'''

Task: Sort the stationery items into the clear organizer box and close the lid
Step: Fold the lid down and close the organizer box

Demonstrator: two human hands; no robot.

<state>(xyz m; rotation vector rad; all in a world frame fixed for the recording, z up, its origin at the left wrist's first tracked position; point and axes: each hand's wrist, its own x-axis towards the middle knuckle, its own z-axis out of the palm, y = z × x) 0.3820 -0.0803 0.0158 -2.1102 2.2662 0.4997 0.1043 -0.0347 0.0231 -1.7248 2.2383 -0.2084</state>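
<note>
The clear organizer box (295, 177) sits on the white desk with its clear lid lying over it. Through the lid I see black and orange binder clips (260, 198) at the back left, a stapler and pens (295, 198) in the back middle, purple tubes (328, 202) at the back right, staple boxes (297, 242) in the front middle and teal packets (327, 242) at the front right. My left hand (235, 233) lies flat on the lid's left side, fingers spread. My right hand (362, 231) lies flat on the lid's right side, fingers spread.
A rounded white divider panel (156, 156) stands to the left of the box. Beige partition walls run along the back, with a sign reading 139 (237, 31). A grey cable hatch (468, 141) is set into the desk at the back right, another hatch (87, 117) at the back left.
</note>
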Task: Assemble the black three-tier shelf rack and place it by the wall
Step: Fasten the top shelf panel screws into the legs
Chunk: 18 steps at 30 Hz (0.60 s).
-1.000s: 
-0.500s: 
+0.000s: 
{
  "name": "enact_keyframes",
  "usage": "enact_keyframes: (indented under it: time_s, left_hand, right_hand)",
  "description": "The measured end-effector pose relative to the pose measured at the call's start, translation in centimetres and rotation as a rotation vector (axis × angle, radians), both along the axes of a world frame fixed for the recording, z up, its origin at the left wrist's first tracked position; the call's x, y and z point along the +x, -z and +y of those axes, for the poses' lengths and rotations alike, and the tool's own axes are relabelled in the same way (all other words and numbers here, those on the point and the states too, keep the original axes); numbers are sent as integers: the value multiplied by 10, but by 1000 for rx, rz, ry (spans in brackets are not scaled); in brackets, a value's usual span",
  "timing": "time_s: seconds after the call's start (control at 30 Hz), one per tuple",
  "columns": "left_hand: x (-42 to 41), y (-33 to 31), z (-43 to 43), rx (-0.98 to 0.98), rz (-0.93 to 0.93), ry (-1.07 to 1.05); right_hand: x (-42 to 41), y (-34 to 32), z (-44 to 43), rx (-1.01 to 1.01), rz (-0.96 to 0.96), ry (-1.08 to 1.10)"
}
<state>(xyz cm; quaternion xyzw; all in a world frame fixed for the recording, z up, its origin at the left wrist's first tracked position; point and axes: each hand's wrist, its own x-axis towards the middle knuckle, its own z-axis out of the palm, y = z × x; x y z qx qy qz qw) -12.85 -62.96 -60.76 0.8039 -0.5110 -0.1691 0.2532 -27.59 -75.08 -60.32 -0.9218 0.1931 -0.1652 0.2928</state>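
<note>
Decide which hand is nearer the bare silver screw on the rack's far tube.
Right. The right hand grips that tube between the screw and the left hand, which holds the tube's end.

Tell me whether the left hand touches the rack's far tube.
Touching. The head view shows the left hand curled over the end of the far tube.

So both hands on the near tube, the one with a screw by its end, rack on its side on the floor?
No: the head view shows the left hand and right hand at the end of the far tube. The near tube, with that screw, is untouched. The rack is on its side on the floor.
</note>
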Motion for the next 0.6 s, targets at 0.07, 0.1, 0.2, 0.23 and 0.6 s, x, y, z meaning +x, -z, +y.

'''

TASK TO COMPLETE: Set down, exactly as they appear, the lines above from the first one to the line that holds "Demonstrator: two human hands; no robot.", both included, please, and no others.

TASK OUTPUT:
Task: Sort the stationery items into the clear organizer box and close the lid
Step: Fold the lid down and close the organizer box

Demonstrator: two human hands; no robot.

No further output is required for this answer.